At this time there is no resource that provides a central informational utility for supporting student information literacy needs. This tool offers to fill a void for students as well as faculty at both the statewide and national levels. It will incorporate key concepts at multiple levels. First, it will provide a dictionary defining pertinent words and terms from IL curriculum, e.g., Proximity searching and Cyberterrorism. Second, it will provide an encyclopedia in which each dictionary definition will link to a supporting page detailing each term, with an overview, history, and relevant examples. Additionally, the entries will contain sections designed to spark deeper thinking for student exploration by hyperlinking to relevant sources (for example, the page for Fair Use could link to the online video A Fair(y) Use Tale). Lastly, for pedagogical purposes, the resource will provide access to term-specific lesson plans (best practice examples) to foster sharing and collaboration across SUNY campuses and beyond.
IL Fox Objectives
Users of this resource will
• Learn IL terminology, history, context, and applications
• Have 24/7 access to a centralized IL resource
• Have shared access to instruction materials for use in teaching
The grant will support the exploration of several aspects of this initiative – content development, technical and maintenance considerations, cost analysis, assessment, and collaborative partnerships. Details relating to each of these aspects are as follows.
Content Development: To determine strategies for the selection of IL words and terms to be defined, a review of the literature and professional organization standards regarding information literacy (e.g., ACRL, AASL, and other discipline-specific associations) will be conducted. We will also conduct literature reviews to identify domain-specific experts, for example, Creative Commons’ Lawrence Lessig. These experts may serve as content creators for IL Fox. Research efforts will also focus on the development of replicable templates that will collectively form IL Fox, and which could also be used for other instructional purposes. By the end of this project, we will have a preliminary compilation of words and terms to be defined in IL Fox.
Technical and Maintenance Considerations: There exists a wide range of technology applications for the development of IL Fox. This component of the research will explore which tools will be the most effective for learning outcomes. This will address design options (both surface and infrastructure), technology requirements, and collaborative enhancements. For the design options, we will look at the use of wikis versus content management systems, as well as customizable applications. The technical requirements component will investigate concerns relating to server space, open source operating systems, and interactive possibilities. Maintenance concerns will be researched for both long-term and short-term sustainability of IL Fox. This will include exploring the possibility of recruiting “definition adopters” to maintain specific content in the toolbook.
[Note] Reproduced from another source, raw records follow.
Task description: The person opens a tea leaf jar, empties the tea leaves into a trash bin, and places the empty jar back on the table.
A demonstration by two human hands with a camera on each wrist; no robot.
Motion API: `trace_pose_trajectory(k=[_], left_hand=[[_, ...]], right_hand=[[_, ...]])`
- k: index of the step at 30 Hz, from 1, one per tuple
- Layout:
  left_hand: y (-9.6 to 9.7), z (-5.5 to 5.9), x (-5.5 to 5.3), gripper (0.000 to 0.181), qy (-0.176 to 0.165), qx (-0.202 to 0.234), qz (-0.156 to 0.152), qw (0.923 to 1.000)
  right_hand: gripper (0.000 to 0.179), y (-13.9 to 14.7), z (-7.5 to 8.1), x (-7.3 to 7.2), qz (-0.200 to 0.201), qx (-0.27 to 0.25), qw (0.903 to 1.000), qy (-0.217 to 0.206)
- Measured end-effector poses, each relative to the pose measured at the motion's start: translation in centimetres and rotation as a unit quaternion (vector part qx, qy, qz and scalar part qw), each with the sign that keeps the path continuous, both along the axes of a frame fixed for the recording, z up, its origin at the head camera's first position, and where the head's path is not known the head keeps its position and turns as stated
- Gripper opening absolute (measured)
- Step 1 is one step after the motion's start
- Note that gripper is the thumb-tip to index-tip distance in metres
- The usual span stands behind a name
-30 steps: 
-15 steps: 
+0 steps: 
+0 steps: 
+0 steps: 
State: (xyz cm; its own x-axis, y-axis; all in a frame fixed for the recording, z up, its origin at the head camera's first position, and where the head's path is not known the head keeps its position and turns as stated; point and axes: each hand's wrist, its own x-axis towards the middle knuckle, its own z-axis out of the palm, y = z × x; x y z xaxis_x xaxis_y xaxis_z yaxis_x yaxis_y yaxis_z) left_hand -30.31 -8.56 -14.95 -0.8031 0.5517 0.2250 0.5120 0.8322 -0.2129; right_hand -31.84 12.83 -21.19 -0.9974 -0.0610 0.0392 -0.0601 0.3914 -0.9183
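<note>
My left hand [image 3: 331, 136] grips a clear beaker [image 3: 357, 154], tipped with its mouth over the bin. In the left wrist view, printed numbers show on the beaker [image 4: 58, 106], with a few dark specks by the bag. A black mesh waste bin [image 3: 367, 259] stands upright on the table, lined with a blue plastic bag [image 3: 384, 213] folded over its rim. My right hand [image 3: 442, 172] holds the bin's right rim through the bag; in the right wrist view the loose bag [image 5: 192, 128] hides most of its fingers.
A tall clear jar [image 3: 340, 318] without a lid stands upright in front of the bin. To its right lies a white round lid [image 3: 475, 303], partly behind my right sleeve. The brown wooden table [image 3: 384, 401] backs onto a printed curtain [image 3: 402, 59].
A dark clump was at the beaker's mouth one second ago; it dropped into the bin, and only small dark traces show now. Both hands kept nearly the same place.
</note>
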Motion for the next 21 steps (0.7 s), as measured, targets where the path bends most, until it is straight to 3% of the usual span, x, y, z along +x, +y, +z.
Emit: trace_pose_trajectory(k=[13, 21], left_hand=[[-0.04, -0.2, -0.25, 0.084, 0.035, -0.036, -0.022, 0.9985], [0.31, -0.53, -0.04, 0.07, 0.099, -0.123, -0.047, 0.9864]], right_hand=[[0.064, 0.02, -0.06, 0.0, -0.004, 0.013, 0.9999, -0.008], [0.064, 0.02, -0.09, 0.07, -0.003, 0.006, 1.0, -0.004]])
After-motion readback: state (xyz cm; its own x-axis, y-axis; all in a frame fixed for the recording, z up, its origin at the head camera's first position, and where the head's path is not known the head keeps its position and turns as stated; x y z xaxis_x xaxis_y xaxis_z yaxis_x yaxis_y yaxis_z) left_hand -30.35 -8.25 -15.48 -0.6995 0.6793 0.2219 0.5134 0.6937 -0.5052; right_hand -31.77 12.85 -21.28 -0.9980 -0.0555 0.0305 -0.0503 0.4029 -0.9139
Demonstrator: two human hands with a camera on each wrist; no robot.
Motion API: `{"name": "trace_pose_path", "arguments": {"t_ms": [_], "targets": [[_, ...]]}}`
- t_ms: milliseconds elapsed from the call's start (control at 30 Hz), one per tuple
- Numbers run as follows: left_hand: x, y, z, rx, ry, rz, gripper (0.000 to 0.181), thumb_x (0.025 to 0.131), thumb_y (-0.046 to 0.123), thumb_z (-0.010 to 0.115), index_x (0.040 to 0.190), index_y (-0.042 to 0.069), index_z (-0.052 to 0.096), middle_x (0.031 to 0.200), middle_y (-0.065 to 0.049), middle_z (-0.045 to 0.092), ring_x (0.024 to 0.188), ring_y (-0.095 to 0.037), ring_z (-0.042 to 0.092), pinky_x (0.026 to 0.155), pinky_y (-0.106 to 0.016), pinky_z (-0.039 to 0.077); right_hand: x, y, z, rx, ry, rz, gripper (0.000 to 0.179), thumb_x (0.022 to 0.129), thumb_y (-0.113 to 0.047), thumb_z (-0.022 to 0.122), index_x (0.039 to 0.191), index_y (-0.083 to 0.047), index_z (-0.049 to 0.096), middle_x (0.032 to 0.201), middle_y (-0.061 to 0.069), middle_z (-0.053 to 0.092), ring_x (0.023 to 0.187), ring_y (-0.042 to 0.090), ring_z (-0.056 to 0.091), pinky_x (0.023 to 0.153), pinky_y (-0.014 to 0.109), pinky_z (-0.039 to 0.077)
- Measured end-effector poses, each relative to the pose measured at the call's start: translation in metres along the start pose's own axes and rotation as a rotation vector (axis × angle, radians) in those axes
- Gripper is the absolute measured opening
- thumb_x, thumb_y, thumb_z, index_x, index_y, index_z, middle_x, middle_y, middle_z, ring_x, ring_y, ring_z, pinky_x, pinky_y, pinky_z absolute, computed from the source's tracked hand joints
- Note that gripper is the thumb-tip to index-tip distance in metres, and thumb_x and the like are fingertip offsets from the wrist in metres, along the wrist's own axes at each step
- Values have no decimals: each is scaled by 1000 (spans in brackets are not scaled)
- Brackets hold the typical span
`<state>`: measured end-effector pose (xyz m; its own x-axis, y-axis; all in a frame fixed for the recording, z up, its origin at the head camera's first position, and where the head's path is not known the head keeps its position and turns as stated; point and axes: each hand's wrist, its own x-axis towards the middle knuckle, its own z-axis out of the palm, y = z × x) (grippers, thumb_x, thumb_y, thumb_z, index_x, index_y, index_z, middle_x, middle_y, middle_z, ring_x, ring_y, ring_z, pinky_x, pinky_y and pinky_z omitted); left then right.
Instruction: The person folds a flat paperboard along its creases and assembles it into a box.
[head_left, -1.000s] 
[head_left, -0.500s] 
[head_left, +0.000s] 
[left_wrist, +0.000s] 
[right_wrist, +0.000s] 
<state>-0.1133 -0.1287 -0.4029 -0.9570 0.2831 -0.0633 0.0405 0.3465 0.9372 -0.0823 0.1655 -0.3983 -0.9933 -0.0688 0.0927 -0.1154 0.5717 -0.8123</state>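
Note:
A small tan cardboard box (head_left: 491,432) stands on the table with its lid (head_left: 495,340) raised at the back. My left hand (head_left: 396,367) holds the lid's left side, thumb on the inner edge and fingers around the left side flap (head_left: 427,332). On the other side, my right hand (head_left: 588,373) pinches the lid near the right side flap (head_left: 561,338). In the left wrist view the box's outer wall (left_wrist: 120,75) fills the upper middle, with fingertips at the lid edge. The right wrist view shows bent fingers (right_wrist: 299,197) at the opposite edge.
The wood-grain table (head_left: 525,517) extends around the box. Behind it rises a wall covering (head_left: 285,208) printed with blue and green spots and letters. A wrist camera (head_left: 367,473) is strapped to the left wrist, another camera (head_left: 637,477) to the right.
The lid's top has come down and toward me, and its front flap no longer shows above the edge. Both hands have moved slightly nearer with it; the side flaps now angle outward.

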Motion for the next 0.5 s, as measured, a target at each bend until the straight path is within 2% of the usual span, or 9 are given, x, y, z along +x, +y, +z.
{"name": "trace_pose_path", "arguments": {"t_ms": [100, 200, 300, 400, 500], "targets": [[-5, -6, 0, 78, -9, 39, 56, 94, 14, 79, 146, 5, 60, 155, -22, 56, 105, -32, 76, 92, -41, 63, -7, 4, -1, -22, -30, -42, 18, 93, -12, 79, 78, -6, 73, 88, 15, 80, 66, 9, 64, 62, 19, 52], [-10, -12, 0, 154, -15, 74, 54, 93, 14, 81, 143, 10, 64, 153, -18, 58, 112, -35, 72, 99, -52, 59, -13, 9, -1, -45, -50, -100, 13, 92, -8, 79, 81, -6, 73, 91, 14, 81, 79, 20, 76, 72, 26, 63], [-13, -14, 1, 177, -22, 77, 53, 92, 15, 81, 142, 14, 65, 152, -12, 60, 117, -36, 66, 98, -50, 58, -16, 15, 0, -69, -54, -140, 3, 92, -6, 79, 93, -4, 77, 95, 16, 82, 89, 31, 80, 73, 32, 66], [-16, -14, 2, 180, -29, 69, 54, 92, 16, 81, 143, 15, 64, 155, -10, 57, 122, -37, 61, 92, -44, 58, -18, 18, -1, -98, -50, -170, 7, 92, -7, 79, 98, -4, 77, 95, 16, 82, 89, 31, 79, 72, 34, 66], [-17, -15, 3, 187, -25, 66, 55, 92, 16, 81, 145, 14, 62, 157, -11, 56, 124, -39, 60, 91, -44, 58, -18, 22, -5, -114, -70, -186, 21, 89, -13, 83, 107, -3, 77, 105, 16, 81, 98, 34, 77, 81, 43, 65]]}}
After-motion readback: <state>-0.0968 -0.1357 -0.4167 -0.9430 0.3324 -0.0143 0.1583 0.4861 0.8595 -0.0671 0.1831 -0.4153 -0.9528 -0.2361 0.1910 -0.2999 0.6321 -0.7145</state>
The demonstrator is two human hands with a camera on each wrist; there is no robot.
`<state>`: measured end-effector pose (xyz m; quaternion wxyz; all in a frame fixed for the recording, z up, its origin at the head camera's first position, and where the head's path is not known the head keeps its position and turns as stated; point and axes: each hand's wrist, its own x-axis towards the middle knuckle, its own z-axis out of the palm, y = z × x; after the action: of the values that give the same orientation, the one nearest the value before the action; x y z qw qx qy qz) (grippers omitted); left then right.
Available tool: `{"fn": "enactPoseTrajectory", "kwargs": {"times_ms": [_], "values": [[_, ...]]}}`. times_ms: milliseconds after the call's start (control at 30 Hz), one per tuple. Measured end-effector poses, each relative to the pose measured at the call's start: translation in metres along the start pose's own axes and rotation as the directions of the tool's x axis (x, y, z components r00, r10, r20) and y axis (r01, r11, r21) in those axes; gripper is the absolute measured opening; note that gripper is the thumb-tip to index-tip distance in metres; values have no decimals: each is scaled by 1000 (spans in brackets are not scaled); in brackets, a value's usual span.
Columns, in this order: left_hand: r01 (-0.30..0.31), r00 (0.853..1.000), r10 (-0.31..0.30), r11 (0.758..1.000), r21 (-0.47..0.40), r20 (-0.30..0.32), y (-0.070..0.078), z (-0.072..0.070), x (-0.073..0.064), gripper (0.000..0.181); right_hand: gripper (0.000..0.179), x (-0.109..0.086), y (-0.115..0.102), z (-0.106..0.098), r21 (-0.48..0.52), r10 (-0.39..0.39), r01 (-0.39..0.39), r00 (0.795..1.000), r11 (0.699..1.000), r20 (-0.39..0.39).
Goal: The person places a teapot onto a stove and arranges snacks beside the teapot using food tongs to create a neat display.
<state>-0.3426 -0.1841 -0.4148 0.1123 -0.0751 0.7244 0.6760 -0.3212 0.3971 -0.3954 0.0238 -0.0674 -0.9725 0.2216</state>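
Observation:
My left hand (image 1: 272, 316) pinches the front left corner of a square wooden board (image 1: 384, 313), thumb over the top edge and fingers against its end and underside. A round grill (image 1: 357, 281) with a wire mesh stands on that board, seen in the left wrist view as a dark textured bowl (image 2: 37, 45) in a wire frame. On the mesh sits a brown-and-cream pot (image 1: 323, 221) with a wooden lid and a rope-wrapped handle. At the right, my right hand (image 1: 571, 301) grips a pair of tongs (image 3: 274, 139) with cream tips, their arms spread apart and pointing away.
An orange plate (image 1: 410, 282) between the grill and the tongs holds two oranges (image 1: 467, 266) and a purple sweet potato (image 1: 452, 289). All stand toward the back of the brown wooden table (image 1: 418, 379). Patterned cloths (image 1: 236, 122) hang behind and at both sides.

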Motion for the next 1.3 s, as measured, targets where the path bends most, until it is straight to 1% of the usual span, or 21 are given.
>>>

Cost Analysis: In this component of the project examination, we will conduct an analysis of the costs of developing IL Fox. This will address future personnel, technology, and assessment expenditures for the creation of IL Fox.
Assessment: This component of the research aims to identify assessment tools for measuring the outcomes of IL Fox use. These will include the use of peer-reviewed tools such as PRIMO and MERLOT. Additionally, the investigators will develop a survey to administer to students and faculty of information literacy courses that will help to determine content strengths and weaknesses. This empirical evidence will help in the development of IL Fox. This research will also investigate the development of pre- and post-tests that will measure student engagement and the effectiveness of IL Fox, including usability testing.
Collaborative Partnerships: The ultimate project promises strong collaborations across campuses, SUNY Centers, information-related professional organizations, and commercial entities. During this research project information literacy experts will be identified for future collaborations. An evaluation of potential partnerships will include organizations such as COIL, SUNYLA, ACRL, and AASL, as well as on-campus IT and discipline-specific departments, including the College of Computing and Information departments. Interviews with vendors (e.g., Springshare, EBSCO) will provide insight into software and other application possibilities. Partnerships will be engaged at every level of the project, from content development to assessment with a focus toward ensuring long-term sustainability and expansion into a more dynamic, interactive site.
In addition to conference outcomes, a digital online dictionary/encyclopedia promoting information literacy and digital fluency was developed.